—Et tu crois que les portiers disent les noms comme cela?

—Pas du tout. Aussi a-t-on toujours sur soi une ficelle, qui consiste en un joli petit portefeuille de treize ou vingt-cinq. Quand le pipelet vous a répondu d'un ton rogue: «Connais pas!» On sort le calepin de sa poche, et on dit d'un air de n'y pas toucher: «C'est vexant, car elle vient de laisser tomber ceci devant la maison, sur le trottoir, je voulais le lui rendre.»
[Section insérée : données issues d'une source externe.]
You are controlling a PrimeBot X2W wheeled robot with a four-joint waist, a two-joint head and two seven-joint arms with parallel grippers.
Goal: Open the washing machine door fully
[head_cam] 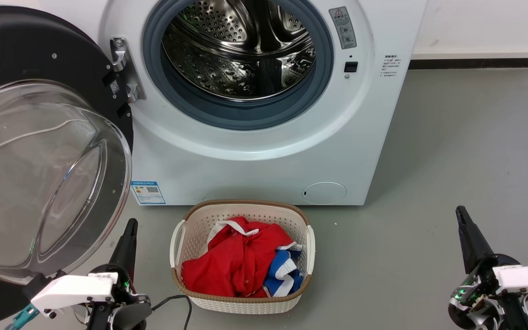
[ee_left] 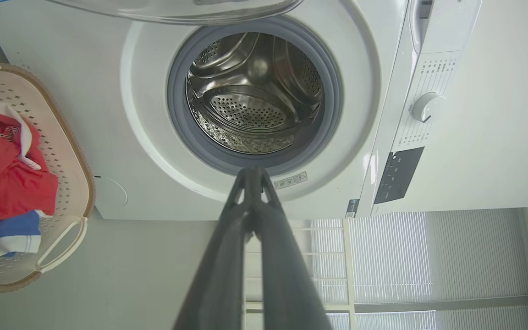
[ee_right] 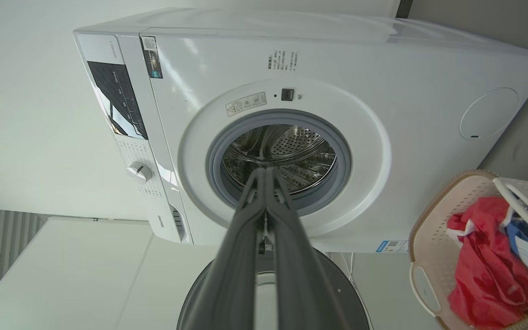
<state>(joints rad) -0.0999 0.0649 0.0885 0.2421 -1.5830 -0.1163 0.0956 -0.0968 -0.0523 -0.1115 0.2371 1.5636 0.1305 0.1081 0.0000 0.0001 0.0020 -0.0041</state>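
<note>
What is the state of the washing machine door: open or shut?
Open. The washing machine door is swung wide to the left on its hinge, leaving the drum and grey rubber ring fully exposed.

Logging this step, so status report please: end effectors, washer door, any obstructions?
Left end effector shut, empty. Right end effector shut, empty. Washing machine door swung wide left, drum exposed. Laundry basket sits apart from door, nothing blocking.
</note>
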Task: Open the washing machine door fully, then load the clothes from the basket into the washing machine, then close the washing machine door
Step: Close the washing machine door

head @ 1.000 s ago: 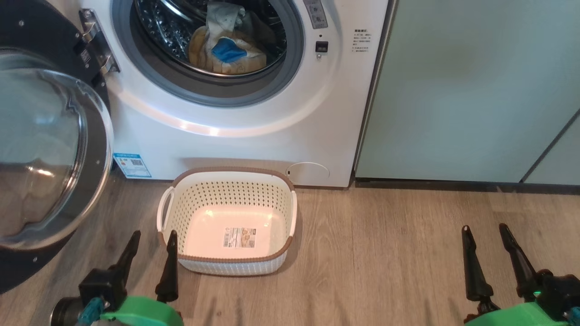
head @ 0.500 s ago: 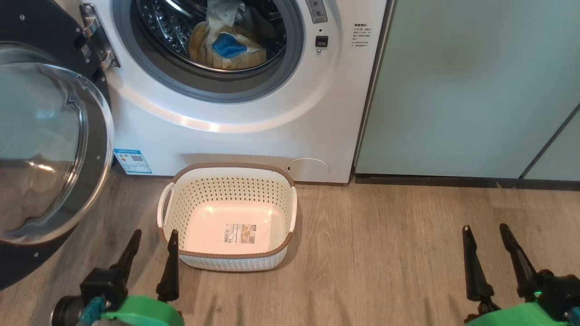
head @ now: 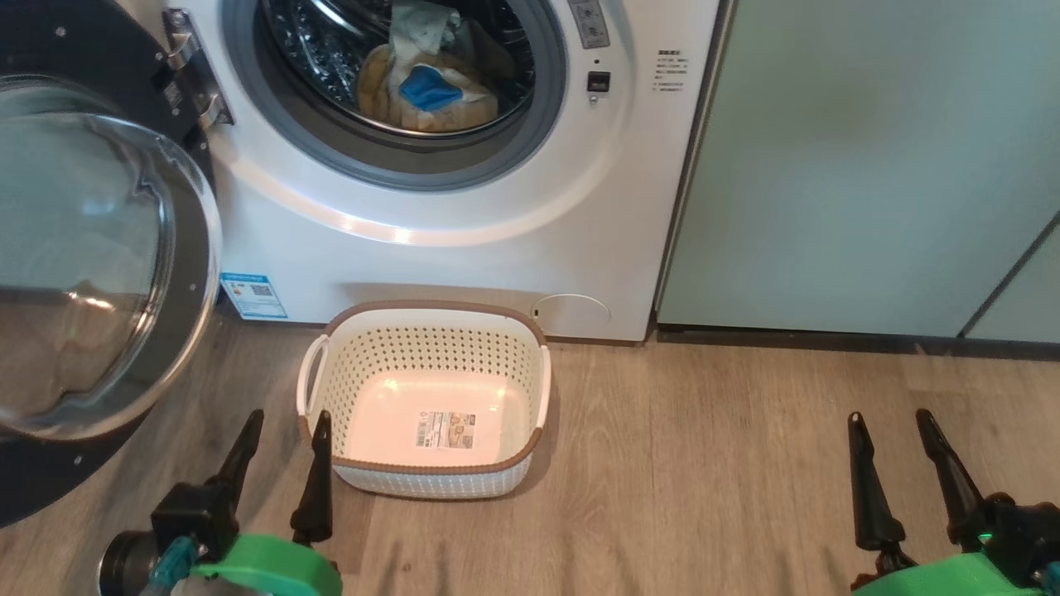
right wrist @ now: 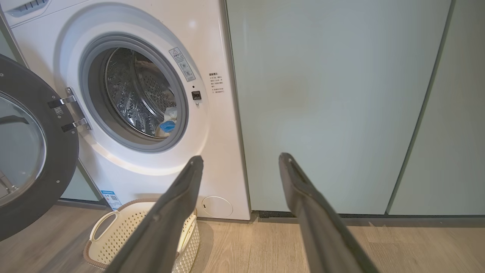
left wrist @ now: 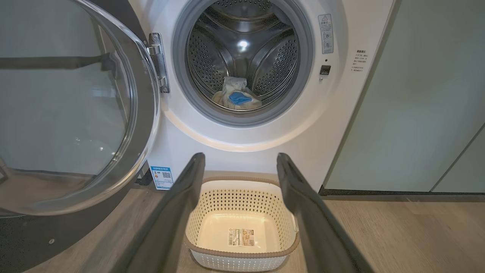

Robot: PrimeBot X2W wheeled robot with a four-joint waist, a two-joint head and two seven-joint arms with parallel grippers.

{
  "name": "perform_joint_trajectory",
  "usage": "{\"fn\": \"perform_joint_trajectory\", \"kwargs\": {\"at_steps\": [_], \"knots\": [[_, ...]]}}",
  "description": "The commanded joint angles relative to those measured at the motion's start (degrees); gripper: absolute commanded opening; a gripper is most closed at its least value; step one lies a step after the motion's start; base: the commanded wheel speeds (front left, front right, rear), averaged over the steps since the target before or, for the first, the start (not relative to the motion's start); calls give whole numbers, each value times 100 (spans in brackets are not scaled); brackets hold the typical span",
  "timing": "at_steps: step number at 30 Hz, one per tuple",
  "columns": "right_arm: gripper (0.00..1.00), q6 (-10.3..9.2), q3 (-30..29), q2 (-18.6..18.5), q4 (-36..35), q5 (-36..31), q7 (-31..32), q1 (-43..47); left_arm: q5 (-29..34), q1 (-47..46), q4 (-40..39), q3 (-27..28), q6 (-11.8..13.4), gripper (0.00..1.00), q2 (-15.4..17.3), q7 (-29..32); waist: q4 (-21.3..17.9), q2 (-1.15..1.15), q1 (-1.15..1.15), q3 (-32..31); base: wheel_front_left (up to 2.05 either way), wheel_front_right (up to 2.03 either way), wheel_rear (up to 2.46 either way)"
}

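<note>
We see the washing machine door cut off at the head view's left edge and the washing machine at its top — in the right wrist view the gasket hides most of the clothes. The label in the basket is too small to read.

We see a floor of grey-brown wood-grain planks across the lower half of our head view, from eight o'clock round to four o'clock. At about two o'clock stands a tall, plain pale green cabinet panel with a matte face. A second panel of the same colour sits at three o'clock, and a thin dark seam divides them. A dark plinth strip runs along their foot, touching the floor. The light looks soft and even.
</note>
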Motion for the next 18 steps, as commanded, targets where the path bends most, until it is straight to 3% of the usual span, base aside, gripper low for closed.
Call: {"fn": "perform_joint_trajectory", "kwargs": {"at_steps": [1, 7, 18], "knots": [[100, -16, 95, -45, -166, 4, -38, -99, 58, -271, -188, 230, -36, 100, 46, -34, 62, 0, 0, -22, 0, 0, 0], [100, -16, 47, -45, -186, 17, -38, -61, 90, -308, -179, 191, -86, 100, 38, -34, 361, 0, 0, -19, 0, 0, 0], [100, -16, -13, -45, -230, 9, -38, 25, 84, -275, -168, 205, -44, 100, 24, -20, 1650, 0, 0, -54, 0, 0, 0]]}}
Ravi de l'effet qu'il produisait, Toto vida, comme le plus vieil Allemand du Grand Turc, un énorme verre de bière, et poursuivit:

—Là-dessus, le portier devient aimable et poli, il dit le nom, il indique l'appartement, et l'on monte. Pour cette première fois, il s'agit de s'informer si la femme est mariée ou non, ce qui n'est pas malin. Si elle ne l'est pas, on a perdu son temps. Si elle l'est tout va bien!...

—Que dit-on dans ce cas?

—Rien. Seulement on va aux renseignements; puis, le lendemain, de bonne heure, on vient se mettre en faction devant la maison pour guetter la première sortie du mari. Dès qu'il s'est éloigné, on ne fait ni une ni deux, on va sonner chez lui, et on demande à parler à son épouse: c'est là qu'il faut de l'aplomb! «Madame, lui dit-on, j'ai pris hier, dans la journée, le fiacre numéro tant,—on indique le numéro de son fiacre à elle,—et j'ai eu le malheur d'y oublier mon porte-monnaie, qui contenait cinq cents francs. Comme je vous ai vue monter dans cette voiture immédiatement après moi, je viens vous demander, si, par hasard, vous ne l'auriez pas trouvé.»

Vous pensez bien que voilà une femme pas contente. Elle nie, elle se défend, elle se fâche, elle menace. Mais on ajoute poliment:

«Puisque c'est ainsi, madame, je m'adresserai à votre mari.»